> _What you will do_:
Look below for the line containing "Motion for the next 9"; from there through the line containing "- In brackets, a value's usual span", both lines included, please set down each line exactly and nothing else.

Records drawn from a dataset
........

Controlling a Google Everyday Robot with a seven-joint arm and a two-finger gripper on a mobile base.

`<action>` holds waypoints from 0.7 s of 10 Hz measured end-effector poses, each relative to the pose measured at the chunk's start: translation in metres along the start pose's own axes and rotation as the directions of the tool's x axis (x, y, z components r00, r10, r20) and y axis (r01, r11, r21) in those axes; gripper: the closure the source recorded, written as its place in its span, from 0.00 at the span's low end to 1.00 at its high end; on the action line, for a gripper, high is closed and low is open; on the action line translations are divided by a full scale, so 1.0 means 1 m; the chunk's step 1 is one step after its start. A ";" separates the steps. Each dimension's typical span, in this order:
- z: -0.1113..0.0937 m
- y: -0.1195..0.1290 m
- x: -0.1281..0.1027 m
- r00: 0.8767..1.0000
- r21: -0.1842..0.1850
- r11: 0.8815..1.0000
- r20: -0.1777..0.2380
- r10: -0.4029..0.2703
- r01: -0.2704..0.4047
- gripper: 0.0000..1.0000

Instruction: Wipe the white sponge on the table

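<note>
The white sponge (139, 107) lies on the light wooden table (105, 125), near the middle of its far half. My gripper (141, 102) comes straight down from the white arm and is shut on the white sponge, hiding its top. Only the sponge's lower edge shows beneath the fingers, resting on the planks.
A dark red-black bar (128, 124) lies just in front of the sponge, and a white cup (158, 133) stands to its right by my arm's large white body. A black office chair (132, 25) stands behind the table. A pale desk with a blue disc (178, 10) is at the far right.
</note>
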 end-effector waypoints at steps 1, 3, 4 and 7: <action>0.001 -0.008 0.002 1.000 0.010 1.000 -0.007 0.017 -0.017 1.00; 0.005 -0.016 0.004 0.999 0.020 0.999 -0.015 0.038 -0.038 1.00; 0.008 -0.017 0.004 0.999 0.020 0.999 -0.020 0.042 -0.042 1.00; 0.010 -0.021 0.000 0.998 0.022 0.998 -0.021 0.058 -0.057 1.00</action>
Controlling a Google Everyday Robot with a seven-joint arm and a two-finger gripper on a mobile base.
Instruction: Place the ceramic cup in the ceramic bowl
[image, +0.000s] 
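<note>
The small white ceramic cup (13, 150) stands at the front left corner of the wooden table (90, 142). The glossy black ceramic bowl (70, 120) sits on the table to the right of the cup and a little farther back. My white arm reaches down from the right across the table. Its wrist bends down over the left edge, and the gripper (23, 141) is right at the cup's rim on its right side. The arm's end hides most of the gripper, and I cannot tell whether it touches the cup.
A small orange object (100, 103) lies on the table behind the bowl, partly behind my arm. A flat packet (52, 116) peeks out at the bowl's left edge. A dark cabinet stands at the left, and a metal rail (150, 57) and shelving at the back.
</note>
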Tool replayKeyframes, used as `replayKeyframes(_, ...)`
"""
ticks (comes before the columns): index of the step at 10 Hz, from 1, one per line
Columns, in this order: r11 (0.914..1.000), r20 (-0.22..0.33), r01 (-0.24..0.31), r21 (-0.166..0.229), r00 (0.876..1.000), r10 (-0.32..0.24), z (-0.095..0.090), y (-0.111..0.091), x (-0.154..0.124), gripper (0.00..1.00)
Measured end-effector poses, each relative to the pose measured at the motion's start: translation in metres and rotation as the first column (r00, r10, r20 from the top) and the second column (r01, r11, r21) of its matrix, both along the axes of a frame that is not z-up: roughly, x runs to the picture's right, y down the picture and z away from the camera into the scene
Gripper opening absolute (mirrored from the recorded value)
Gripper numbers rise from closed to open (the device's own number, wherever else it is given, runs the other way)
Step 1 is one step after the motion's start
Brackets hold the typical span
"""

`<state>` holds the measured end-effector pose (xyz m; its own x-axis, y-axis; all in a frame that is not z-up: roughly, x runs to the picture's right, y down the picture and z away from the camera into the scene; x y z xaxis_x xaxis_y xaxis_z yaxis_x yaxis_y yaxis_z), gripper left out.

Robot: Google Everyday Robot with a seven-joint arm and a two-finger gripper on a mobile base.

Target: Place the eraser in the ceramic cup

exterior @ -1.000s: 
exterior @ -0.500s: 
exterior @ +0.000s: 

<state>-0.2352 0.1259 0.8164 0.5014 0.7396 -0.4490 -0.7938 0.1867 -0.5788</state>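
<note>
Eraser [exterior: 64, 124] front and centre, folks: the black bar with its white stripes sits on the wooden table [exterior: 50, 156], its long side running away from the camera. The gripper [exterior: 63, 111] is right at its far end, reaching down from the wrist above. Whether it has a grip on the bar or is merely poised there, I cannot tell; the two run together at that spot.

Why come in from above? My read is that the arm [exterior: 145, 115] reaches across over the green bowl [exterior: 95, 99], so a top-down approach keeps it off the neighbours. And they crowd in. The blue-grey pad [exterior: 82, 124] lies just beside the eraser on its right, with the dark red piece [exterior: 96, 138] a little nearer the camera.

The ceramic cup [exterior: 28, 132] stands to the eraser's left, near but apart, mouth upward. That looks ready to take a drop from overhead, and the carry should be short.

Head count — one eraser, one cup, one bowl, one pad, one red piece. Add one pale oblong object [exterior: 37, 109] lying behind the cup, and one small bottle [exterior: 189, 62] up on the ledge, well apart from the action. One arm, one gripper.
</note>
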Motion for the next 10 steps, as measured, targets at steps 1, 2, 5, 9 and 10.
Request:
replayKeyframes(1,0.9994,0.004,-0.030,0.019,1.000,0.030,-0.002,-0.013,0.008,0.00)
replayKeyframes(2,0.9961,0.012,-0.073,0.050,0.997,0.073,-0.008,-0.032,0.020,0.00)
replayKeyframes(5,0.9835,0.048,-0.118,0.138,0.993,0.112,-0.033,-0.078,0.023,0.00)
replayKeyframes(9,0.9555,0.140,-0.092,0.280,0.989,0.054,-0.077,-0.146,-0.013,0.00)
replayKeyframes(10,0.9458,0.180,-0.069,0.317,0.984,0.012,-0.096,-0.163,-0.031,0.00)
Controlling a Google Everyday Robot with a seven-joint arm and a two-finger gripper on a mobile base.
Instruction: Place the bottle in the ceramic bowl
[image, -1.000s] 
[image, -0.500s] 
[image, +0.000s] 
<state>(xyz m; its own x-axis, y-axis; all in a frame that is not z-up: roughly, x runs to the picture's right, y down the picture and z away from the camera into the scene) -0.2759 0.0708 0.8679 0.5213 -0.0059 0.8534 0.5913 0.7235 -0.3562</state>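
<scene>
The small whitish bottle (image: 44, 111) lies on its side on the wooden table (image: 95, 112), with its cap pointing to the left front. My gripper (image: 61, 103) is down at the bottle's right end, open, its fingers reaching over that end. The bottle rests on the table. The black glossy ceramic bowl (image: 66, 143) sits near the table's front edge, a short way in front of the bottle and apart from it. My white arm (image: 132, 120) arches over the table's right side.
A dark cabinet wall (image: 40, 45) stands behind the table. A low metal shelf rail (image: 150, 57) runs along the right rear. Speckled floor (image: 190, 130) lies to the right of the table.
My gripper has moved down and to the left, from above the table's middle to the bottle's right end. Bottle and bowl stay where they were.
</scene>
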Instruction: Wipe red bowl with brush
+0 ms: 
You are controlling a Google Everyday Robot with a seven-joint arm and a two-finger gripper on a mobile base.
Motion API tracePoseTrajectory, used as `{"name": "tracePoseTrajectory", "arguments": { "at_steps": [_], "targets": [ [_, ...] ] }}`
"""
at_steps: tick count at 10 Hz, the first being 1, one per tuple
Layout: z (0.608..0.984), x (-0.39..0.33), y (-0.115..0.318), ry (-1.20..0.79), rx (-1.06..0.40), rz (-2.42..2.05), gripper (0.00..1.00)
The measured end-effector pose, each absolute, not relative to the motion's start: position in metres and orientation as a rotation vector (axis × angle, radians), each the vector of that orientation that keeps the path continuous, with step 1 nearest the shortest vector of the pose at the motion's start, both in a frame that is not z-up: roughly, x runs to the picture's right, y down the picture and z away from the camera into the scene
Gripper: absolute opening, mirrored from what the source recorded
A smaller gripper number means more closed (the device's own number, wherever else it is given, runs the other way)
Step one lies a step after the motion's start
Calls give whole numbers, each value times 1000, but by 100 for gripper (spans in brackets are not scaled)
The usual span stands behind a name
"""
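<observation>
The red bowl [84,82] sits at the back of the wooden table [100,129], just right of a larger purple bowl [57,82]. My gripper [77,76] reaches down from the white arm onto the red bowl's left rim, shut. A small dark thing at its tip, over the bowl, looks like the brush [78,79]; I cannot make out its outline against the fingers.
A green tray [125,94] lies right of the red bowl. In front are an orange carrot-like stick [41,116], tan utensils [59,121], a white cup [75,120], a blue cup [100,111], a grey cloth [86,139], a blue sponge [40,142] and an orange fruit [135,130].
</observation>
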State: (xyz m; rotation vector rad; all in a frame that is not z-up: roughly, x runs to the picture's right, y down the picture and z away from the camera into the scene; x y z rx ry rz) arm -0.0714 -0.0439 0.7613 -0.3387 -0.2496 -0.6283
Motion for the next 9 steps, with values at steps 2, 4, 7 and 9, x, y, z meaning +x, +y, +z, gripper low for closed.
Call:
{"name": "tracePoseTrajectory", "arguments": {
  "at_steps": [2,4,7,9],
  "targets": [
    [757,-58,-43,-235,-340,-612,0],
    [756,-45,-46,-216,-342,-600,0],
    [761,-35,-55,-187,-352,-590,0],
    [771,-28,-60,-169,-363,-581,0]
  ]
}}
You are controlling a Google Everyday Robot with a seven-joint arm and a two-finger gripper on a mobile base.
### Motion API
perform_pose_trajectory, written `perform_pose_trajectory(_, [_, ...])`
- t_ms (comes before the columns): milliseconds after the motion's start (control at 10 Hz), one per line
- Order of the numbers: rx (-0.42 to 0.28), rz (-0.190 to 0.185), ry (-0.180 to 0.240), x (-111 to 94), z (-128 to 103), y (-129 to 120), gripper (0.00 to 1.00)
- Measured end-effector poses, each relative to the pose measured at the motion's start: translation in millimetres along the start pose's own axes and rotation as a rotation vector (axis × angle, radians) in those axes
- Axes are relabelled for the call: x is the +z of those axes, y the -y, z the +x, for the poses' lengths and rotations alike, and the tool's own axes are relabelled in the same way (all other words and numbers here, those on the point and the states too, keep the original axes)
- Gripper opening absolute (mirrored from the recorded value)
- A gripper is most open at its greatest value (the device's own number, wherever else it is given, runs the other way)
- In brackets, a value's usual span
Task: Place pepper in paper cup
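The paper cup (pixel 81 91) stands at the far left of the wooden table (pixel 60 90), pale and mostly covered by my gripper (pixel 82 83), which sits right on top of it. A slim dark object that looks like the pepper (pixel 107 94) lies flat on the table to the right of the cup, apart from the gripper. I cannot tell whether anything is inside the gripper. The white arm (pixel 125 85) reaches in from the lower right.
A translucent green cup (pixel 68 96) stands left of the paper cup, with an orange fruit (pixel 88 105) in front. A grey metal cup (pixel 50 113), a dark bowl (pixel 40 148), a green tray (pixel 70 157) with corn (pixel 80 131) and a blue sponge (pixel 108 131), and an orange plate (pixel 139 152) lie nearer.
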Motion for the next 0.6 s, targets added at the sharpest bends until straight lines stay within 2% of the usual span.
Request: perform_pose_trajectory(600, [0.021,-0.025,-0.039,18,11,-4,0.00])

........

> _Task result_:
Motion for the next 9 steps, with values at steps 2, 4, 7 and 9, x, y, z meaning +x, +y, +z, gripper low for closed.
Call:
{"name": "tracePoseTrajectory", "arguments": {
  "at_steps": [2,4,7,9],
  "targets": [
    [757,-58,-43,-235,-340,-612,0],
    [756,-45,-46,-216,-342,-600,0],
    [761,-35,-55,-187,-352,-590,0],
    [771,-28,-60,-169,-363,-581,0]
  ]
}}
You are controlling a Google Everyday Robot with a seven-joint arm and a two-finger gripper on a mobile base.
### Motion API
perform_pose_trajectory, written `perform_pose_trajectory(_, [_, ...])`
- t_ms (comes before the columns): milliseconds after the motion's start (control at 10 Hz), one per line
- Order of the numbers: rx (-0.42 to 0.28), rz (-0.190 to 0.185), ry (-0.180 to 0.240), x (-111 to 94), z (-128 to 103), y (-129 to 120), gripper (0.00 to 1.00)
- Measured end-effector poses, each relative to the pose measured at the motion's start: translation in millimetres along the start pose's own axes and rotation as a rotation vector (axis × angle, radians) in those axes
- Axes are relabelled for the call: x is the +z of those axes, y the -y, z the +x, for the poses' lengths and rotations alike, and the tool's own axes are relabelled in the same way (all other words and numbers here, those on the point and the states too, keep the original axes)
- Gripper opening absolute (mirrored from the recorded value)
- A gripper is most open at its greatest value (the device's own number, wherever else it is given, runs the other way)
- In brackets, a value's usual span

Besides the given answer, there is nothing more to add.